▶ **WHAT THE TASK ASKS**: Because the images are not wanted, restate every line below word for word without them.

▶ **EXERCISE DATA**:
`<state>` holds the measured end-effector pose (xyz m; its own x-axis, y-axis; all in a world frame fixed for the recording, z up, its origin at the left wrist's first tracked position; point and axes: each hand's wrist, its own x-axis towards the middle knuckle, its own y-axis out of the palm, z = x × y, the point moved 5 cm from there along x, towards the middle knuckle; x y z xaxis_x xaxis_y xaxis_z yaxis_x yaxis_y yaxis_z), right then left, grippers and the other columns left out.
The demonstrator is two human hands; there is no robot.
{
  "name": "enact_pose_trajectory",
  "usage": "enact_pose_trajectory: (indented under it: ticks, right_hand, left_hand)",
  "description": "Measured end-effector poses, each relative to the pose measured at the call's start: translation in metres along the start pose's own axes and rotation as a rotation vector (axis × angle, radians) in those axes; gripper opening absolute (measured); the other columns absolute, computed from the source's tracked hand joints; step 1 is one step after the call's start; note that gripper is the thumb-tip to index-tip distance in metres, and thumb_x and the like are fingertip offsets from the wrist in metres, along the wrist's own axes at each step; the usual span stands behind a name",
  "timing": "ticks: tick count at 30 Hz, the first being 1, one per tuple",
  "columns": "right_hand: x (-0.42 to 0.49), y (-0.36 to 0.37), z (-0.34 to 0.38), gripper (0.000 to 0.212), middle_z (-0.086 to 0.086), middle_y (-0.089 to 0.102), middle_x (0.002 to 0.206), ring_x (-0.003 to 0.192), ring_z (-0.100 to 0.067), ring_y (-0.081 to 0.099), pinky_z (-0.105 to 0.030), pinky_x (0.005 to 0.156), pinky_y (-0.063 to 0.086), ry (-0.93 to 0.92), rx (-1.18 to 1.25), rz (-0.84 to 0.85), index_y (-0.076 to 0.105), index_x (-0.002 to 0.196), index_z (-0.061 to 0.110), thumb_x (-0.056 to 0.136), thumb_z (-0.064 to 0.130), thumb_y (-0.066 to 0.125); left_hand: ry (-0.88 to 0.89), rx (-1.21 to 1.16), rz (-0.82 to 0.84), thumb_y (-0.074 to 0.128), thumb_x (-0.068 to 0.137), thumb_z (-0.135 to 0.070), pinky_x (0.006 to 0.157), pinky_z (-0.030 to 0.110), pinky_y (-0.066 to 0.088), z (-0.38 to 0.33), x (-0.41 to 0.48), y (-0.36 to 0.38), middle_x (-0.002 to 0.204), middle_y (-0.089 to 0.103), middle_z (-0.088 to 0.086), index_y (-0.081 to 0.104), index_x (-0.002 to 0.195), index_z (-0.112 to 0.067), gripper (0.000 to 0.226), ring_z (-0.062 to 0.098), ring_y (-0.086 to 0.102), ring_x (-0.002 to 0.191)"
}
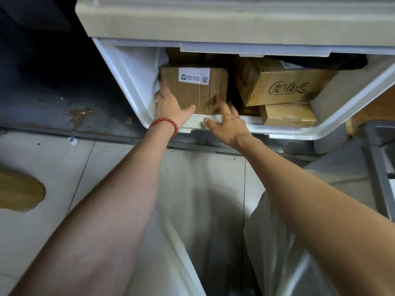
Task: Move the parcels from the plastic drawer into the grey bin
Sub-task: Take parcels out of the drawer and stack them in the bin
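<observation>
A floor [64,167] of pale grey tiles is seen from above, crossed by one dark, scuffed metal strip [53,116] just below the plastic drawer [132,67]. The one white drawer is pulled out from beneath a beige cabinet top [213,18]. Three cardboard parcels are plainly seen in it; more brown cardboard is glimpsed behind them, too hidden to be counted.

The labelled parcel [192,92], marked with one white sticker [193,76], is stood in the drawer's left part, close to its left wall. The printed parcel [284,84], the largest, is tilted in the drawer's right part. The small parcel [288,115] is lodged below it, against the drawer's front rim. One dark bag [342,61] is tucked at the drawer's back right corner.

Two bare hands are reached into the drawer. The left hand [168,103], with one red bead bracelet [165,121] at the wrist, is laid flat against the labelled parcel's left side, its thumb stretched along the lower front edge. The right hand [228,124] is held wide, fingers spread, fingertips touching the same parcel's lower right front; it is blurred.

One brown shape [19,189] is left on the floor, well apart from the drawer, to its lower left.
</observation>
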<state>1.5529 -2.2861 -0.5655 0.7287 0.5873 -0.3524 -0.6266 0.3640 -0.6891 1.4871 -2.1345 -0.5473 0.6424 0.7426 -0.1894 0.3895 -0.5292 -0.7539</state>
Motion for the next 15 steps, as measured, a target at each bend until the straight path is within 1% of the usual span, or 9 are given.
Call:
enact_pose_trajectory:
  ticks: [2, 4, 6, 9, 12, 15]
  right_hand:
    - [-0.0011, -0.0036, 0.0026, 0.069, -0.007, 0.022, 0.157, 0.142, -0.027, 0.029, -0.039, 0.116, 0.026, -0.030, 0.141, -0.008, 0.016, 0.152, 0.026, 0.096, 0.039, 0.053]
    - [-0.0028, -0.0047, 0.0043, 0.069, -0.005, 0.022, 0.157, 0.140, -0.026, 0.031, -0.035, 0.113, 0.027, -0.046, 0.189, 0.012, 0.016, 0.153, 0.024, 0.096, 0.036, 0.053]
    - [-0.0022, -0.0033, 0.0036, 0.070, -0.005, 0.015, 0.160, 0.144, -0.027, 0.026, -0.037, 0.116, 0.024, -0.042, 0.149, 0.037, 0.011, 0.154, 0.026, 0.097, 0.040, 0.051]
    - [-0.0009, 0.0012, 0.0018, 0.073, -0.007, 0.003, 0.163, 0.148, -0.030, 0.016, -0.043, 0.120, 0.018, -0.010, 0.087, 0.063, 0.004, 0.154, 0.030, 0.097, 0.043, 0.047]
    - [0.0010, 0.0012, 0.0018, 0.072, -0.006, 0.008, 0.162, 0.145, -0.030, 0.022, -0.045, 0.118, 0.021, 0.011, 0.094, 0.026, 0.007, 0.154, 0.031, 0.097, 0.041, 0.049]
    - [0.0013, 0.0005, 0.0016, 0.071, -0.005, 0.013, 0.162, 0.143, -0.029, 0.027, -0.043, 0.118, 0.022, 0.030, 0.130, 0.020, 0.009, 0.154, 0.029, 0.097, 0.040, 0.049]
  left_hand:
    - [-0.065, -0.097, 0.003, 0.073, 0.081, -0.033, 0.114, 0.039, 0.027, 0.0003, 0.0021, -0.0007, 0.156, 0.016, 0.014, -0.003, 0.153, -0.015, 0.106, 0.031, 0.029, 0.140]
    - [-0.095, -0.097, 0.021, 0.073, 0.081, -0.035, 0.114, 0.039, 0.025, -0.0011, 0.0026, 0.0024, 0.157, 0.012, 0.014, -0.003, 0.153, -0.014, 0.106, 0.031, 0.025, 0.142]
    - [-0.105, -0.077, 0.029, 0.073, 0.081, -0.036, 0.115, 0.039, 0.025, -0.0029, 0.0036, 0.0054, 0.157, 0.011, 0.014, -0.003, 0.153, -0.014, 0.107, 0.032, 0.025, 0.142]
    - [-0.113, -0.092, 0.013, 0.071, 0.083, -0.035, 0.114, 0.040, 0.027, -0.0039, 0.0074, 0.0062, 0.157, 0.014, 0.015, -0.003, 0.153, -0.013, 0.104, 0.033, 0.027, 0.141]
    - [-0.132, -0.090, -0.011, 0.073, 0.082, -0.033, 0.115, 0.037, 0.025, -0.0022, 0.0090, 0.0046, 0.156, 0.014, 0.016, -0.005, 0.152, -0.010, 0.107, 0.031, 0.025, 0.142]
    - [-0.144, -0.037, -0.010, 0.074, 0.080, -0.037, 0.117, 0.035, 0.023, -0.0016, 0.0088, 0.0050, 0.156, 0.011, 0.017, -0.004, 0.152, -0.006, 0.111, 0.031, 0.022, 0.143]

▶ **TASK ANSWER**:
`<state>` holds the measured end-effector pose (xyz m; its own x-axis, y-axis; all in a world frame fixed for the recording, z up, its origin at the left wrist's first tracked position; point and axes: each hand's wrist, its own x-axis towards the middle knuckle, its own y-axis out of the palm, z = x × y, the point moved 5 cm from there along x, towards the middle knuckle; x y z xaxis_x xaxis_y xaxis_z yaxis_x yaxis_y yaxis_z), right then left, grippers and the other columns left out.
The demonstrator is two human hands; there is no robot.
{
  "name": "enact_pose_trajectory",
  "usage": "enact_pose_trajectory: (indented under it: ticks, right_hand, left_hand)",
  "description": "Measured end-effector poses, each relative to the pose measured at the call's start: translation in metres along the start pose's own axes and rotation as a rotation vector (axis × angle, radians) in those axes; gripper opening absolute (measured); the other columns absolute, computed from the source's tracked hand joints; step 1 is one step after the call's start; note that gripper is the thumb-tip to index-tip distance in metres, and thumb_x and the like are fingertip offsets from the wrist in metres, along the wrist's own axes at each step; the usual span stands behind a name",
  "timing": "ticks: tick count at 30 Hz, the first being 1, one per tuple",
  "columns": "right_hand: x (-0.42 to 0.49), y (-0.36 to 0.37), z (-0.34 to 0.38), gripper (0.000 to 0.212), middle_z (-0.086 to 0.086), middle_y (-0.089 to 0.102), middle_x (0.002 to 0.206), ring_x (-0.003 to 0.192), ring_z (-0.100 to 0.067), ring_y (-0.081 to 0.099), pinky_z (-0.105 to 0.030), pinky_x (0.005 to 0.156), pinky_y (-0.063 to 0.086), ry (-0.93 to 0.92), rx (-1.18 to 1.25), rz (-0.84 to 0.85), index_y (-0.076 to 0.105), index_x (-0.002 to 0.196), index_z (-0.061 to 0.110), thumb_x (-0.056 to 0.136), thumb_z (-0.064 to 0.130), thumb_y (-0.066 to 0.125); left_hand: ry (-0.88 to 0.89), rx (-1.21 to 1.16), rz (-0.82 to 0.84), thumb_y (-0.074 to 0.128), thumb_x (-0.068 to 0.137), thumb_z (-0.135 to 0.070), pinky_x (0.006 to 0.157), pinky_z (-0.030 to 0.110), pinky_y (-0.066 to 0.088), z (-0.38 to 0.33), x (-0.41 to 0.48), y (-0.36 to 0.38), middle_x (-0.002 to 0.204), middle_y (-0.089 to 0.103), middle_z (-0.088 to 0.086), index_y (-0.081 to 0.104), index_x (-0.002 to 0.195), index_z (-0.112 to 0.067), gripper (0.000 to 0.226), ring_z (-0.062 to 0.098), ring_y (-0.086 to 0.102), ring_x (-0.002 to 0.191)"
}
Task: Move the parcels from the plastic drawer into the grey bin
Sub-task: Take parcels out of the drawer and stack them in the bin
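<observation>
A floor [64,167] of pale grey tiles is seen from above, crossed by one dark, scuffed metal strip [53,116] just below the plastic drawer [132,67]. The one white drawer is pulled out from beneath a beige cabinet top [213,18]. Three cardboard parcels are plainly seen in it; more brown cardboard is glimpsed behind them, too hidden to be counted.

The labelled parcel [192,92], marked with one white sticker [193,76], is stood in the drawer's left part, close to its left wall. The printed parcel [284,84], the largest, is tilted in the drawer's right part. The small parcel [288,115] is lodged below it, against the drawer's front rim. One dark bag [342,61] is tucked at the drawer's back right corner.

Two bare hands are reached into the drawer. The left hand [168,103], with one red bead bracelet [165,121] at the wrist, is laid flat against the labelled parcel's left side, its thumb stretched along the lower front edge. The right hand [228,124] is held wide, fingers spread, fingertips touching the same parcel's lower right front; it is blurred.

One brown shape [19,189] is left on the floor, well apart from the drawer, to its lower left.
</observation>
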<state>1.5529 -2.2861 -0.5655 0.7287 0.5873 -0.3524 -0.6266 0.3640 -0.6891 1.4871 -2.1345 -0.5473 0.6424 0.7426 -0.1894 0.3895 -0.5292 -0.7539</state>
Motion for the next 15 steps, as measured, a target at each bend until the straight path is within 1% of the usual span, or 9 are given.
Call:
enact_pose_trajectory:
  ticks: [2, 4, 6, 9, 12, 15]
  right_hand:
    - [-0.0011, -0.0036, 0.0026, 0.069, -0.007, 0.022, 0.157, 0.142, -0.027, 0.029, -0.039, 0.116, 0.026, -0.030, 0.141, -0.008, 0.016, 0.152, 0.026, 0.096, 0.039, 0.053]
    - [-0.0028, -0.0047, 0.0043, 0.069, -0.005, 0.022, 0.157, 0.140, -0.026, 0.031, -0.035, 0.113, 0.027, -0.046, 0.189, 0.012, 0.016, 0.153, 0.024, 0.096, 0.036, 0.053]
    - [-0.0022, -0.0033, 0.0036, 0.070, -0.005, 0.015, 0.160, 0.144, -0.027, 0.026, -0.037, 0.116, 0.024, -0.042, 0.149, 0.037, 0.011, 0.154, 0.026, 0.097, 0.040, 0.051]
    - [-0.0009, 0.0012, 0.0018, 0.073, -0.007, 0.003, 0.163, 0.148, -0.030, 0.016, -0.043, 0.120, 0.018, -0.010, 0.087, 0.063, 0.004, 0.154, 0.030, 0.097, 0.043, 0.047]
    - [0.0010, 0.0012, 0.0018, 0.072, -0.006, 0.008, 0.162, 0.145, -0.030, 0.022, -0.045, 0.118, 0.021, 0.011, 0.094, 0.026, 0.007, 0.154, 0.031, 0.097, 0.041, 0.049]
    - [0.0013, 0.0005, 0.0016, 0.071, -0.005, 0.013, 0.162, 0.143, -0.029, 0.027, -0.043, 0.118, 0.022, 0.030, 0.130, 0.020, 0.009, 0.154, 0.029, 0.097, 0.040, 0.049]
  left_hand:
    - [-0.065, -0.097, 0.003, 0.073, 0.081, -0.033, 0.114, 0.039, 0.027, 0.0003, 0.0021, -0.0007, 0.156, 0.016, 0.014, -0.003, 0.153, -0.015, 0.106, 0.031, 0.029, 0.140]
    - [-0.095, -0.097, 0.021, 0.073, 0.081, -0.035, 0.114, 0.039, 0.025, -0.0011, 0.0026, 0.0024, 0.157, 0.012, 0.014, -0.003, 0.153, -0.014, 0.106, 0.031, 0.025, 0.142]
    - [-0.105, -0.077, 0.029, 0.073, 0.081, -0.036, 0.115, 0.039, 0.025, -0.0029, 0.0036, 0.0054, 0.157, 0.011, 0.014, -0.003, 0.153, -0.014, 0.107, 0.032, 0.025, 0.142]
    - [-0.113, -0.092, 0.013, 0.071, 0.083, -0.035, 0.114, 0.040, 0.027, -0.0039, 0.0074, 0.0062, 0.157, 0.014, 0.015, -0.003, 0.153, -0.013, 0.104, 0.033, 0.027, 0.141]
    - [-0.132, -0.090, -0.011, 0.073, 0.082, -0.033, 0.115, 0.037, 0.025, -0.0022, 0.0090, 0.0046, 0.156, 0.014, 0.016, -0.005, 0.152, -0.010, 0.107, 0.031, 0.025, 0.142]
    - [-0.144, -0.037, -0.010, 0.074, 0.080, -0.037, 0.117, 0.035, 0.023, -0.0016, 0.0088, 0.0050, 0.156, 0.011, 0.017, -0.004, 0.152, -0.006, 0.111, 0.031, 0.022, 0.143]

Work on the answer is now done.